Schophoff tidak menjawab. Ia mengangguk-angguk.
Ucapan Juru Kunci sepenuhnya benar. Sesaat ia berdiri dan berdiri di dekat jendela. Ia pandangi kebun-kebun, sawah- sawah. Tiada petani pribumi Blambangan yang mengerjakan sawah-sawah itu. Ke mana mereka? Benarkah mereka semua punah?
"Hampir semua huma telah menjadi belukar kembali. Juga sawah-sawah di daerah-daerah, menjelma jadi rawa-rawa penuh ikan dan katak."
Masih saja memandang ke luar jendela. Kompeni tidak akan mendapatkan gaji jika tanah di Blambangan tidak mengeluarkan buah. Dan semua pegawai VOC digaji dari hasil perampokan milik orang lain. Tapi apa jadinya jika tanah yang mereka rampas dari Blambangan ini tidak mengeluarkan buah? Padahal buminya begitu hijau. Menyiratkan kesuburan yang tiada tara. Tiba-tiba ia berbalik dan memandang tajam pada Juru Kunci. "Lalu?"
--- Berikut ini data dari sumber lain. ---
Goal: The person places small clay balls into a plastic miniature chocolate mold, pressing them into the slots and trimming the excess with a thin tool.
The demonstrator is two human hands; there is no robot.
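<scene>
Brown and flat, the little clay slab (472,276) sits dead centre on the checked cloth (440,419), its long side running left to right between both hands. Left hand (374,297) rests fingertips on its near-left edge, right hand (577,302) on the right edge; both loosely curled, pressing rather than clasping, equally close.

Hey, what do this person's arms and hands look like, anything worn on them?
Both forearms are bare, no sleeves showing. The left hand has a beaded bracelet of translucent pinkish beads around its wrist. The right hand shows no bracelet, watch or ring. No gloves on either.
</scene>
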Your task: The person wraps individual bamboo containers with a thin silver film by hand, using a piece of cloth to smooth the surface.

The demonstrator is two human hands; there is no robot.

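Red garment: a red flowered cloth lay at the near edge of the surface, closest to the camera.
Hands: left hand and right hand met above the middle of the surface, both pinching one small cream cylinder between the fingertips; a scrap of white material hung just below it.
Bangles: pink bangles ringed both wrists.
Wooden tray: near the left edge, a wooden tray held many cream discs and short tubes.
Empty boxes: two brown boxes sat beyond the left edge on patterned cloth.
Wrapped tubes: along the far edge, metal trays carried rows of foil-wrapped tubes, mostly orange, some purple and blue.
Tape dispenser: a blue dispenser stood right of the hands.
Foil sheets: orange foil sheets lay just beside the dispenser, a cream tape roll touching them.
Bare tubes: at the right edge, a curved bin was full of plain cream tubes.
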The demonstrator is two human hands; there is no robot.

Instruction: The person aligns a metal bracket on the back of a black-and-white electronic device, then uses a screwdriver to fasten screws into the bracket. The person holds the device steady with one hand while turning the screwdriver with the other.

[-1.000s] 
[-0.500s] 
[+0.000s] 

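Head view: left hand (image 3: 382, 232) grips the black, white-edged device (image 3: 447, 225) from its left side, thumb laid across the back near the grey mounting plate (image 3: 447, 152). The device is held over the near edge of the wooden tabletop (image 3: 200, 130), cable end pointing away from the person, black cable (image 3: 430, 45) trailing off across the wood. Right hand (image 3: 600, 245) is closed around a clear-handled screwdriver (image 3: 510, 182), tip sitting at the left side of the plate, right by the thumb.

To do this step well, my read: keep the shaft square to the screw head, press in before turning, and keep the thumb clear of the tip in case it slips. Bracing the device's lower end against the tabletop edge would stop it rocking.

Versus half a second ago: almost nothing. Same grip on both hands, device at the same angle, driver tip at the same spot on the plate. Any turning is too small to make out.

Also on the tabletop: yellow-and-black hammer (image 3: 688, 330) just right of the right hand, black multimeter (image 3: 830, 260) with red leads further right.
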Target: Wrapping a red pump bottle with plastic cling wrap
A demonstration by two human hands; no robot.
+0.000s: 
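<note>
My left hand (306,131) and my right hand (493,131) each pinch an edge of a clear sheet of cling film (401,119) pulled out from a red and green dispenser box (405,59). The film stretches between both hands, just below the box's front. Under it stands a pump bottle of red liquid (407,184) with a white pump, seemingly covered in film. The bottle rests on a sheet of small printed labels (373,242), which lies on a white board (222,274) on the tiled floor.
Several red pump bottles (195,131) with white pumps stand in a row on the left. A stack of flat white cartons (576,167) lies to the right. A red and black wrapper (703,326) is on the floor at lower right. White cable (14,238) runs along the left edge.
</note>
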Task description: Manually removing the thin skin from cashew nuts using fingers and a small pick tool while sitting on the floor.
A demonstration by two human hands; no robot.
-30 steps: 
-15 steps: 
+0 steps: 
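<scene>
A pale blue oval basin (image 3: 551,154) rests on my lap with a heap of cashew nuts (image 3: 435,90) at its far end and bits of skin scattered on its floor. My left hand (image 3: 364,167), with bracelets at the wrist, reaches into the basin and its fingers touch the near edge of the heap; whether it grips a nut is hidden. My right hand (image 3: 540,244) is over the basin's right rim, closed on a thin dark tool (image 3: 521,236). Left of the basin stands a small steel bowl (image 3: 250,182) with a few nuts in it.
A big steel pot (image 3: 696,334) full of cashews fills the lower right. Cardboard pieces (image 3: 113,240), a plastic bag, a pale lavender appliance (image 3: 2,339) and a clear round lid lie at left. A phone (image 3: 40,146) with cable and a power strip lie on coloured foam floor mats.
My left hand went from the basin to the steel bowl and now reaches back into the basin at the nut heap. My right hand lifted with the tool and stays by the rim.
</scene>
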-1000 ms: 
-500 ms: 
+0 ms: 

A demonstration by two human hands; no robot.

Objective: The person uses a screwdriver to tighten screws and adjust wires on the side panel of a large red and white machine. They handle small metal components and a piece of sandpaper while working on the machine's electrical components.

"Kemungkinan besar kawula Blambangan akan mau dengar pada orang yang masih berdarah Tawang Alun "
"Siapa orang itu? Setahu kami darah Tawang Alun semua pemberontak."
"Apakah Yang Mulia Arinten juga pemberontak? Tidak! Tidak! Tentu tidak semua, Tuan." Juru Kunci ikut berdiri sambil menggoyang-goyangkan tangannya untuk meyakinkan kata-katanya. Dan orang itu pun mengangguk-angguk! Arinten begitu baik. Pernah menyelamatkan nyawanya yang diancam penyakit.
"Betul, Yang Mulia. Aku khilaf. Tapi, apakah Yang Mulia Arinten sanggup melaksanakan tugas berat ini?"
"Tentu hamba tidak mengusulkan beliau. Jika kita bertolak dari rencana Tuan Pieter Luzac, yang akan menjadikan negeri ini seperti Jawa lainnya, maka tidak boleh ada wanita memimpin ,suatu negeri. Bukankah begitu lazimnya negeri- negeri Islam?" "Jadi?"
"Jadi hamba mengusulkan agar Mas Ngalit, adik Yang Mulia Arinten, yang sekarang ikut Panembahan Rasamala di Madura."
"Ya, Tuhan... Yang Mulia ternyata amat bijak," Schophoff memuji.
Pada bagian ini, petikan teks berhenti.